ASSIGNED TASK: Look for the word "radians" in the data below, and copy every line that holds it.
== Segment start ==
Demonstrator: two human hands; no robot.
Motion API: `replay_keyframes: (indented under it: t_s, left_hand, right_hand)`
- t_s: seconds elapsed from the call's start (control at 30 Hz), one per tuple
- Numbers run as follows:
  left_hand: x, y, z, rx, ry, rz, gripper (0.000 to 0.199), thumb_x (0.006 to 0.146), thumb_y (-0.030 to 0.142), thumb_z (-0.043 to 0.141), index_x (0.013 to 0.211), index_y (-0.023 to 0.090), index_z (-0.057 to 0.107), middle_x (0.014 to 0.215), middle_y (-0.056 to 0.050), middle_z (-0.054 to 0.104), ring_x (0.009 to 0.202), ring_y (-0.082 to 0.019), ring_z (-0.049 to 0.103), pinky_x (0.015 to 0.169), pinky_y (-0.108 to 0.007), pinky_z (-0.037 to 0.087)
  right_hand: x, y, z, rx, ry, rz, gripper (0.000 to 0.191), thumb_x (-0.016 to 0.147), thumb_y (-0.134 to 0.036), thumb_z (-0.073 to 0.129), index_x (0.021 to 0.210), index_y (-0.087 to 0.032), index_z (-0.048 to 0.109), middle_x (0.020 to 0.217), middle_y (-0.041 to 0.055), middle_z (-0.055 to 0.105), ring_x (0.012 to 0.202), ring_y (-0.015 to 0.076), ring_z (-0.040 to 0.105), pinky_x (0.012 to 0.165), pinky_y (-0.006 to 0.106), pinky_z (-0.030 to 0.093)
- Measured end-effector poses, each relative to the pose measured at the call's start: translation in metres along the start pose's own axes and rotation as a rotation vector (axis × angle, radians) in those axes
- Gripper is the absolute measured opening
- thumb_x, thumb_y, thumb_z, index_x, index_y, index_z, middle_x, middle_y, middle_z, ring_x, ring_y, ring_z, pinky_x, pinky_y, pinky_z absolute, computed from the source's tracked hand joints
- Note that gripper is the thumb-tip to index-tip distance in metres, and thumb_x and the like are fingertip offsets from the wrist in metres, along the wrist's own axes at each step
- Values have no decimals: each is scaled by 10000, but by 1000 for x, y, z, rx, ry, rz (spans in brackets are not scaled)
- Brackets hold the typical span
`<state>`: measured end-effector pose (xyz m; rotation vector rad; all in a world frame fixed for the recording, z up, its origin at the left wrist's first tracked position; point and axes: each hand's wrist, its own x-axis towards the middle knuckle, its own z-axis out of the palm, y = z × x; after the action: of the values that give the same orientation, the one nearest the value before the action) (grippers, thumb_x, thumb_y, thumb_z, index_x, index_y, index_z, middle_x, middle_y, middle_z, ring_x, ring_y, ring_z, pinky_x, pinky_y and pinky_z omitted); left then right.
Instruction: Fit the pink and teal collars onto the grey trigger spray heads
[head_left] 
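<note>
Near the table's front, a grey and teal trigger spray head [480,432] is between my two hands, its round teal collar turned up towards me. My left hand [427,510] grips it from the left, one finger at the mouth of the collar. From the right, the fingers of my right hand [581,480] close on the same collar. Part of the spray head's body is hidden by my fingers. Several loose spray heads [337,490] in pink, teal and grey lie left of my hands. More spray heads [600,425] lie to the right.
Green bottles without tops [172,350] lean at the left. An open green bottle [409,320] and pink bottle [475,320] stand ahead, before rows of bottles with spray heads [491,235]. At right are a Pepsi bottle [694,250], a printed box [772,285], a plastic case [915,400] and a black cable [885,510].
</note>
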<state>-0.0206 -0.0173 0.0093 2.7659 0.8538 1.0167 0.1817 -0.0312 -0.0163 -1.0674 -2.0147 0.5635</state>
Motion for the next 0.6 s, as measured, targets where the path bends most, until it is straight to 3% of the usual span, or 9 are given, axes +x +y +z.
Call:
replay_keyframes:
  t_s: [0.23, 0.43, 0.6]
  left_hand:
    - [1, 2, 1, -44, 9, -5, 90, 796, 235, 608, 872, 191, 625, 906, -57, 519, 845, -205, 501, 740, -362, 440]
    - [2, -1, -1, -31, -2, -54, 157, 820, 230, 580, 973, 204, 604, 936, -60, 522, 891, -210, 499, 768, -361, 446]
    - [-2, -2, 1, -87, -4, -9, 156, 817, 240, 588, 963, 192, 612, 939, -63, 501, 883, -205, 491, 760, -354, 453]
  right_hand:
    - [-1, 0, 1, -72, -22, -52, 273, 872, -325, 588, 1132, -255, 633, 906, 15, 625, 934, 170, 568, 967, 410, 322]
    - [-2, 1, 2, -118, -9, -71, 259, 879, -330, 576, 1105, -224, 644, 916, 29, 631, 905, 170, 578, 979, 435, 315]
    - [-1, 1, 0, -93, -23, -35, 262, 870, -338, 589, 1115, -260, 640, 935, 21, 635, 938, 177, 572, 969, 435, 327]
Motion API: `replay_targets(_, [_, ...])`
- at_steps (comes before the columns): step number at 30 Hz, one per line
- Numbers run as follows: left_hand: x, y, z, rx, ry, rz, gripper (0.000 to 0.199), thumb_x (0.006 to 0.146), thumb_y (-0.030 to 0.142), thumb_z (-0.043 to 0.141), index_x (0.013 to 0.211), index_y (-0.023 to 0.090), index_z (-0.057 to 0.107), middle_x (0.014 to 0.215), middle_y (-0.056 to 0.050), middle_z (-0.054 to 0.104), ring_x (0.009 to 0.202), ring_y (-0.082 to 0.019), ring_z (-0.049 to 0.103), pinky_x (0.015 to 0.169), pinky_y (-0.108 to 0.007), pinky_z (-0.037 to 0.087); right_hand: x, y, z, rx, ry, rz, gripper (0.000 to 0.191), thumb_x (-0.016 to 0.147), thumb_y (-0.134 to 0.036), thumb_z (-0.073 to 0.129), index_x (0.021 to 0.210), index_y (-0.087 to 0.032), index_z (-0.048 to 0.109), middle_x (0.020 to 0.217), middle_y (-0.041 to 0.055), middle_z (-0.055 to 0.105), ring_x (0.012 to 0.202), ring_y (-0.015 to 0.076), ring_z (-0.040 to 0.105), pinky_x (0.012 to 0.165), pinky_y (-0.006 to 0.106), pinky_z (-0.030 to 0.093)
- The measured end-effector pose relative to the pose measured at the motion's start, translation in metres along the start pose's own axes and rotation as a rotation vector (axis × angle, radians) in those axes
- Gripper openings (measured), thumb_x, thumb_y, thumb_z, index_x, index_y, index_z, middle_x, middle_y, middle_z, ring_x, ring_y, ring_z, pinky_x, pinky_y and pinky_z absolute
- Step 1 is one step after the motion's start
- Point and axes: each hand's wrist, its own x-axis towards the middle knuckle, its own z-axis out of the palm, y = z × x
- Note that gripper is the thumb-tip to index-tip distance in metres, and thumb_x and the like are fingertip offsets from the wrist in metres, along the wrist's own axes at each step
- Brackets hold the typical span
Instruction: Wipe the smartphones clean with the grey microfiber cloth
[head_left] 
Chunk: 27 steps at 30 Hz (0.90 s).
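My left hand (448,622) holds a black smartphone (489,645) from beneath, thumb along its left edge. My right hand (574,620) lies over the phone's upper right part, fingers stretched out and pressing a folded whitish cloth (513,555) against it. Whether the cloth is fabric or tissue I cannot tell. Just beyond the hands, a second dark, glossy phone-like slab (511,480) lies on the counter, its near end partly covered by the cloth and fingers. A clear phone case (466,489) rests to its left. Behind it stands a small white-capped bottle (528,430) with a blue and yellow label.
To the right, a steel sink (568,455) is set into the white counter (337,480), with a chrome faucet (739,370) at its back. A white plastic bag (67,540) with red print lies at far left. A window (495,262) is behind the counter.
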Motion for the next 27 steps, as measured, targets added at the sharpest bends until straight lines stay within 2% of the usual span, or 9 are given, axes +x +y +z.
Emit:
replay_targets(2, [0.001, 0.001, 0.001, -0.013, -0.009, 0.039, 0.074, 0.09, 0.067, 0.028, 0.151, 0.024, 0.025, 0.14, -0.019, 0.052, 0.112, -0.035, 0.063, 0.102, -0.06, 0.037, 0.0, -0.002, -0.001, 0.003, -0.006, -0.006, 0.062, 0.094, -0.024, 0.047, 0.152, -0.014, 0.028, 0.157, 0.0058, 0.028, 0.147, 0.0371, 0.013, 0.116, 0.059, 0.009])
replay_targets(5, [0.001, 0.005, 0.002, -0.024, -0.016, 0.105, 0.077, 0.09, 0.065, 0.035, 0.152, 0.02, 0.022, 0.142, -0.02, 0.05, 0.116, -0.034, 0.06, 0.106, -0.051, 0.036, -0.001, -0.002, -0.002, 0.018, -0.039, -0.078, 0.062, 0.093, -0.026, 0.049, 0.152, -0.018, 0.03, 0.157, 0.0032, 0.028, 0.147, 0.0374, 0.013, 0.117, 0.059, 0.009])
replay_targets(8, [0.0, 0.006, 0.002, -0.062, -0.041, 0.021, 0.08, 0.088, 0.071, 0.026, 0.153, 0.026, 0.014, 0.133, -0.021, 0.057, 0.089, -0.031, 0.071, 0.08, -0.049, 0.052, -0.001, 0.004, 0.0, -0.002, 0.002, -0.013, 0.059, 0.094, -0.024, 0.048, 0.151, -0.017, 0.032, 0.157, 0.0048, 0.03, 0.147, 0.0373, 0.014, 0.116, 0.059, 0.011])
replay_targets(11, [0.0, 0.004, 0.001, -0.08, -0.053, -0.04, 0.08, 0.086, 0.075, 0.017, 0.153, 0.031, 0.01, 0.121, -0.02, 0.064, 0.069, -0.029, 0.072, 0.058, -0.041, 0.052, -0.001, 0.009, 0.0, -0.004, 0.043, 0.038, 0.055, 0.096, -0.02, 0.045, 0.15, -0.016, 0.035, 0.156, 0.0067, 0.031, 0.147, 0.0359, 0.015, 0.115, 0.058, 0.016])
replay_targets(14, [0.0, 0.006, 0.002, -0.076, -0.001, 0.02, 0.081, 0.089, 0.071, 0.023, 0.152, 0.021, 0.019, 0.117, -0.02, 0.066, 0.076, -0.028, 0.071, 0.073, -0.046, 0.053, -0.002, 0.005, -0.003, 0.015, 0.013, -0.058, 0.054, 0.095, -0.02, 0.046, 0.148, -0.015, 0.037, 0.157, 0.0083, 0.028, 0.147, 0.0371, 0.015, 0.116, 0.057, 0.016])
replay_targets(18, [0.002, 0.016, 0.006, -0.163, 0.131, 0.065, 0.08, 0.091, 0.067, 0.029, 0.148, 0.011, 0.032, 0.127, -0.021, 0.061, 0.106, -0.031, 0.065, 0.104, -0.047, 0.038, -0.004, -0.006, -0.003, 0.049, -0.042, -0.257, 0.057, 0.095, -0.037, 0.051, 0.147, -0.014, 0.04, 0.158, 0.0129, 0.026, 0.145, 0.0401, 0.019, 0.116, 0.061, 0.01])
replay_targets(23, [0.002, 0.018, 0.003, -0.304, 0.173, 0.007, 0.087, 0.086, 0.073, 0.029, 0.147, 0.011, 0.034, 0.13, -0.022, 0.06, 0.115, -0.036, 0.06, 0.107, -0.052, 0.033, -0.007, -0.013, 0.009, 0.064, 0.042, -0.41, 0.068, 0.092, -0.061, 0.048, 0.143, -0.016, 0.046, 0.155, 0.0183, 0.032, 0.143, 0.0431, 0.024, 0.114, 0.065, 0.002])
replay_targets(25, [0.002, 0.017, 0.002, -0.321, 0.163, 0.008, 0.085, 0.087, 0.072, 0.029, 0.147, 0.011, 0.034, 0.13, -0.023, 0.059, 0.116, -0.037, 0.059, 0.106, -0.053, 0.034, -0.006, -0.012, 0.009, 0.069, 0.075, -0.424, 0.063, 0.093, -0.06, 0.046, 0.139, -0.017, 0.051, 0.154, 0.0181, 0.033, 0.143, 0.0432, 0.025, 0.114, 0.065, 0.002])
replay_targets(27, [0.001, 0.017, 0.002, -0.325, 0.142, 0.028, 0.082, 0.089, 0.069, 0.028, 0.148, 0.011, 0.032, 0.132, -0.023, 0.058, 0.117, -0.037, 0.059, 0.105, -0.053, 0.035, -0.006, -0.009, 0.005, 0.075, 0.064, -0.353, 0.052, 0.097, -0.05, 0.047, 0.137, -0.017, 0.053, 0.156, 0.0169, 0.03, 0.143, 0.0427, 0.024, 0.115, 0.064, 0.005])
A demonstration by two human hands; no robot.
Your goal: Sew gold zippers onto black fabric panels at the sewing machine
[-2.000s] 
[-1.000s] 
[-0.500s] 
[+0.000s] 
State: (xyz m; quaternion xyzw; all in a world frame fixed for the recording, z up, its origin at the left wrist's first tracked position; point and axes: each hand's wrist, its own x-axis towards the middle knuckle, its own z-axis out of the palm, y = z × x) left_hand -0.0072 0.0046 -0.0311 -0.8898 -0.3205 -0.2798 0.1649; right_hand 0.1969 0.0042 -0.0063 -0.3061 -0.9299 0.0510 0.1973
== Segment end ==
RESULT OF THE EXERCISE:
- Measured end-effector poses, each relative to the pose measured at the call's start: translation in metres along the start pose's own axes and rotation as a rotation vector (axis × angle, radians) in those axes
- The measured end-effector pose relative to the pose measured at the motion's start, translation in metres along the start pose's own axes and rotation as a rotation vector (axis × angle, radians) in those axes

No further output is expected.